ColorParkerPiece, 2010
14 second hand books, 14 Parker pens, dimensions variable
COLOR PARKER PIECE
J’ai toujours aimé les stylos Parker, à cause de la flèche. Récemment, à Berlin et à Istanbul, j’ai trouvé des stylos de nouvelles couleurs. Dans l’atelier, je les ai associés à des cartes postales, des livres, des sacs plastique de la même couleur. Dans l’atelier, je les ai associés à des cartes postales, des livres, des sacs plastique de la même couleur. Il y avait aussi, en filigrane, l’idée du retour à la peinture, avec ce jeu des couleurs. C’était éparpillé un peu partout, et la seule à l’avoir remarqué, c’est Helena Papadopoulos. Au début, je voulais reproduire
la même chose à la galerie, mais ça donnait un « jeu de piste » qui n’avait aucun sens. Les seuls qui fonctionnaient étaient ceux associés à des livres. Comme le reste de l’exposition, il s’agit de correspondances, d’associations, cette fois purement chromatiques, avec des livres qui comptent pour moi, représentatifs de ma bibliothèque.
THE GALLERY
Je me suis installé dans la galerie depuis le début de l’été. Pour voir ce que ça donne, pour y créer des œuvres spécifiques. Ça a été le deal avec Helena. Found a New Man en est sorti. J’y suis allé tous les jours. Cet endroit a une bonne vibration. J’y ai écrit. J’ai tenté plusieurs choses que je n’ai pas gardées. Le va-et-vient entre la galerie et mon atelier, c’était bien. J’ai demandé à cinq amis artistes de filmer le work in progres. Il y aura ainsi un film court de Santago Reyes, un plus long de Frederic D., un autre de Lucile Desamory et encore un autre, en 16 millimètres, de Guillaume Cailleau, qui ne sera pas prêt pour le vernissage. Plus une surprise de Louis-Philippe Scoufaras.

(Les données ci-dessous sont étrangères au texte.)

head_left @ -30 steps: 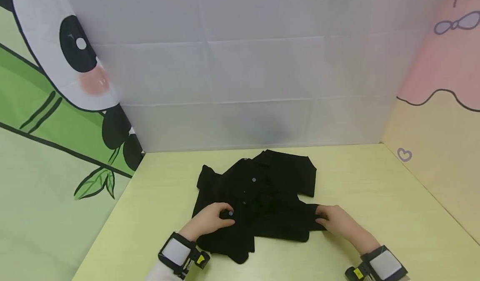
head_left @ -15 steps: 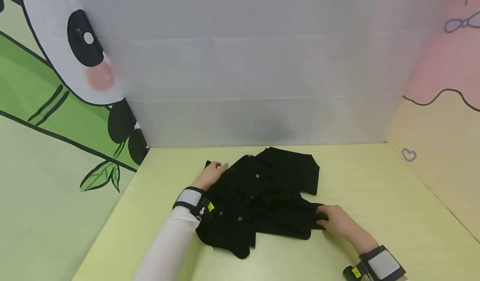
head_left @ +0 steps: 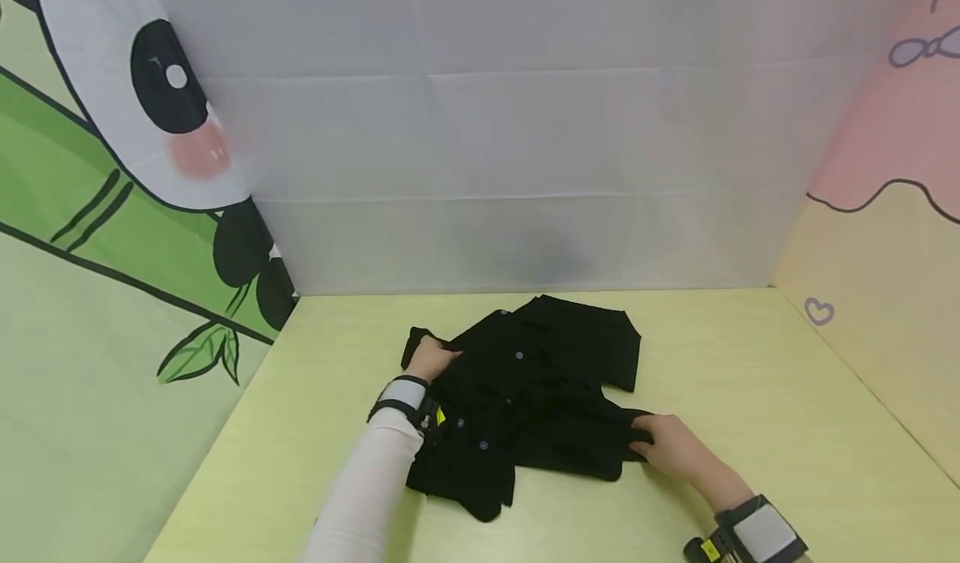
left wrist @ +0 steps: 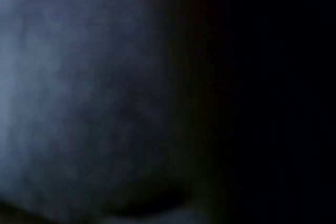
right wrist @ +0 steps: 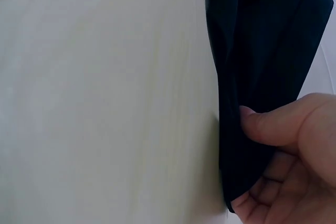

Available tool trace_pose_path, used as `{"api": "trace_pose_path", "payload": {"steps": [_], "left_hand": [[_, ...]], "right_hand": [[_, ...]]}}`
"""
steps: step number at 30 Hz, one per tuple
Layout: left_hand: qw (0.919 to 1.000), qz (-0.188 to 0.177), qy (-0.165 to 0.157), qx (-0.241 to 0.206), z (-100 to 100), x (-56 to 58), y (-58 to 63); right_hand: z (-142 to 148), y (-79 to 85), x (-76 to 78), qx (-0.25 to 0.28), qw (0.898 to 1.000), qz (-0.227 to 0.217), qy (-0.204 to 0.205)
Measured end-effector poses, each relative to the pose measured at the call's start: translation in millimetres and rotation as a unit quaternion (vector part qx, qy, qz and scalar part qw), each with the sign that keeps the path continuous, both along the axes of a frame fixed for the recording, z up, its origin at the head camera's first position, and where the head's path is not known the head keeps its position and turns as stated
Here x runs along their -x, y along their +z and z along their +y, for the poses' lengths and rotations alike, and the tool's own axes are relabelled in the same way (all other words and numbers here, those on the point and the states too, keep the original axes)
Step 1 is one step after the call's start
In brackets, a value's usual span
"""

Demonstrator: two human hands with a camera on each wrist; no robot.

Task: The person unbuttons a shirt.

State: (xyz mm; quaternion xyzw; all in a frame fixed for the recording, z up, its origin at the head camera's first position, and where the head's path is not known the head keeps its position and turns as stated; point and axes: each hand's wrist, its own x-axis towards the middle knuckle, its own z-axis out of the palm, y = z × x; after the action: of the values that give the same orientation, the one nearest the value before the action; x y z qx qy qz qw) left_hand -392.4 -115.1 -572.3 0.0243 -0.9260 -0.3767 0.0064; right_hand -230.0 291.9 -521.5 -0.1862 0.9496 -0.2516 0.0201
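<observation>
A black short-sleeved button-up shirt [head_left: 555, 363] lies rumpled on the pale yellow table, its small buttons facing up. My left hand [head_left: 429, 358] grips the cloth at the upper left, close to a sleeve [head_left: 415, 339]; its fingertips are hidden in the dark fabric. At the lower right, my right hand [head_left: 671, 444] pinches the end of the other sleeve. In the right wrist view the thumb [right wrist: 268, 125] lies on top of this black cloth [right wrist: 252, 150], with the fingers curled beneath. Dark blur fills the left wrist view.
The pale yellow table [head_left: 300, 446] extends around the shirt. A white sheet [head_left: 480, 146] hangs along the back edge. Patterned panels stand at both sides, a green one [head_left: 90, 354] at the left and a pink and cream one [head_left: 892, 271] at the right.
My left hand has moved from the shirt's lower front up to the upper left sleeve area, then slightly right, shifting the left edge inward. My right hand keeps its hold in nearly the same place.
</observation>
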Motion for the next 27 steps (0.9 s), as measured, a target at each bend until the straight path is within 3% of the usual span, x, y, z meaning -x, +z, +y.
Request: {"api": "trace_pose_path", "payload": {"steps": [1, 2, 4, 5, 7, 8, 10, 13, 16, 18, 22, 24, 27], "left_hand": [[0.9999, 0.015, -0.001, -0.008, -1.3, 2.9, -6.7], [0.9998, -0.005, 0.021, -0.005, 3.8, -0.7, 0.5], [0.9995, -0.002, 0.028, -0.017, 12.5, -10.2, 14.5], [0.9991, 0.002, 0.033, -0.026, 19.3, -18.0, 27.2], [0.9978, -0.003, 0.055, -0.037, 37.6, -37.8, 63.9], [0.9971, 0.008, 0.062, -0.043, 46.8, -47.6, 81.9], [0.9954, 0.054, 0.049, -0.063, 60.9, -60.4, 105.9], [0.9898, 0.119, -0.006, -0.078, 78.4, -72.1, 130.3], [0.9792, 0.163, -0.070, -0.099, 95.7, -84.6, 149.6], [0.9706, 0.189, -0.112, -0.098, 105.5, -93.2, 157.3], [0.9487, 0.240, -0.197, -0.058, 119.8, -115.9, 166.7], [0.9338, 0.272, -0.231, -0.028, 124.0, -127.4, 168.7], [0.9131, 0.308, -0.267, -0.005, 126.7, -142.4, 170.7]], "right_hand": [[-0.3, -0.6, -0.1, 0.001, 1.000, -0.002, -0.002], [-0.4, -1.3, -0.2, 0.001, 1.000, -0.004, -0.001], [-0.9, -2.6, -0.9, 0.003, 1.000, -0.012, -0.001], [-1.1, -3.6, -1.1, 0.004, 1.000, -0.016, -0.001], [-1.6, -4.4, -1.9, 0.007, 1.000, -0.022, 0.000], [-1.7, -4.7, -2.2, 0.009, 1.000, -0.022, 0.002], [-1.6, -5.3, -2.3, 0.006, 1.000, -0.023, 0.015], [-0.3, -3.6, -1.2, 0.010, 0.998, -0.033, 0.052], [1.8, 3.4, 2.0, 0.028, 0.993, -0.057, 0.098], [3.4, 11.2, 5.1, 0.053, 0.989, -0.070, 0.116], [9.0, 29.6, 10.0, 0.101, 0.985, -0.051, 0.132], [10.4, 38.3, 11.5, 0.135, 0.985, -0.022, 0.110], [9.5, 45.8, 15.9, 0.181, 0.982, 0.052, 0.033]]}}
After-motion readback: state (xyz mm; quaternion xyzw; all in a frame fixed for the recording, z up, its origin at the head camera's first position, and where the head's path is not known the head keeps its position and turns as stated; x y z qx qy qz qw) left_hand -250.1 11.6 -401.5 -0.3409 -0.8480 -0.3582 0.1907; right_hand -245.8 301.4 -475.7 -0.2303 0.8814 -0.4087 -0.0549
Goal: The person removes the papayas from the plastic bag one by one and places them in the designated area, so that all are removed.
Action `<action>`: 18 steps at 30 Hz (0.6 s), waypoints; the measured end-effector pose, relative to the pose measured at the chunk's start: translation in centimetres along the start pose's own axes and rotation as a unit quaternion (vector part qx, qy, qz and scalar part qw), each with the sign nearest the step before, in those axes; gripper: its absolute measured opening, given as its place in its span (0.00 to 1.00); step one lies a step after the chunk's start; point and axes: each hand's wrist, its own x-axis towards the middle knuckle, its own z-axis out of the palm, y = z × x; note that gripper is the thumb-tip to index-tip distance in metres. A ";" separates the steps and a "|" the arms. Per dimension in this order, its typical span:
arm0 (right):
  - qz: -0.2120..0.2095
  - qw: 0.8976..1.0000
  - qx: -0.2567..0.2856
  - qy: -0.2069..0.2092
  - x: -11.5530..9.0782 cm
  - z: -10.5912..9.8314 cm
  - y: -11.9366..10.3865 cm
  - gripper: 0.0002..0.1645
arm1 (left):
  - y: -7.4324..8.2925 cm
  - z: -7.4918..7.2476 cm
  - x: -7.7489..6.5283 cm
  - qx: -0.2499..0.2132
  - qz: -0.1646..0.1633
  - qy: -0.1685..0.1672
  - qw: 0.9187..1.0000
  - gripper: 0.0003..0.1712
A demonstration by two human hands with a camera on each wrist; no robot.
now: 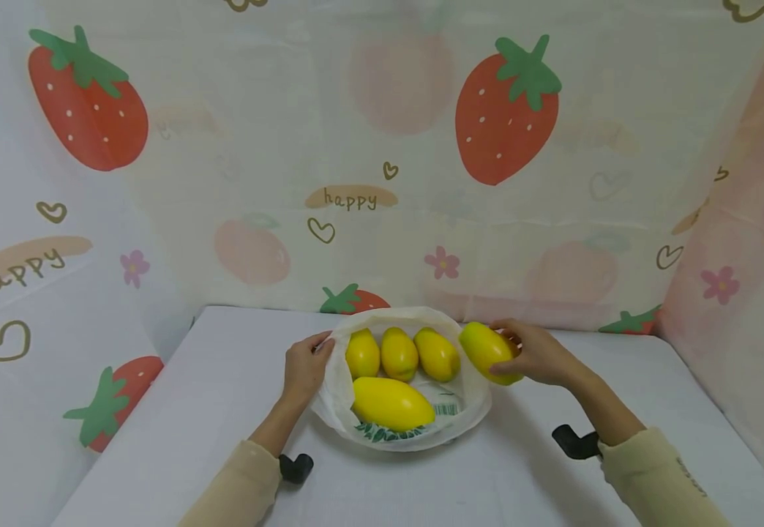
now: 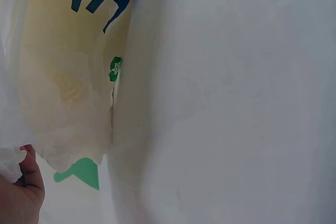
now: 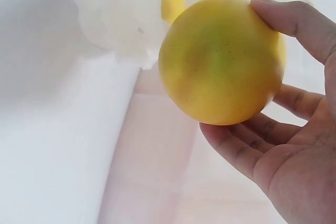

Bruce Benderson, « Sexualité catholique », in Attitudes, Bibliothèque Rivages, 2006. Jean- Henri Fabre (1823-1915), entomologiste français, remarquable observateur des insectes selon Darwin, auteur des Souvenirs entomologiques qui ont été l’une des sources d’inspiration de Proust pour À la recherche du temps perdu. Victor Hugo le surnomma « l’Homère des insectes ».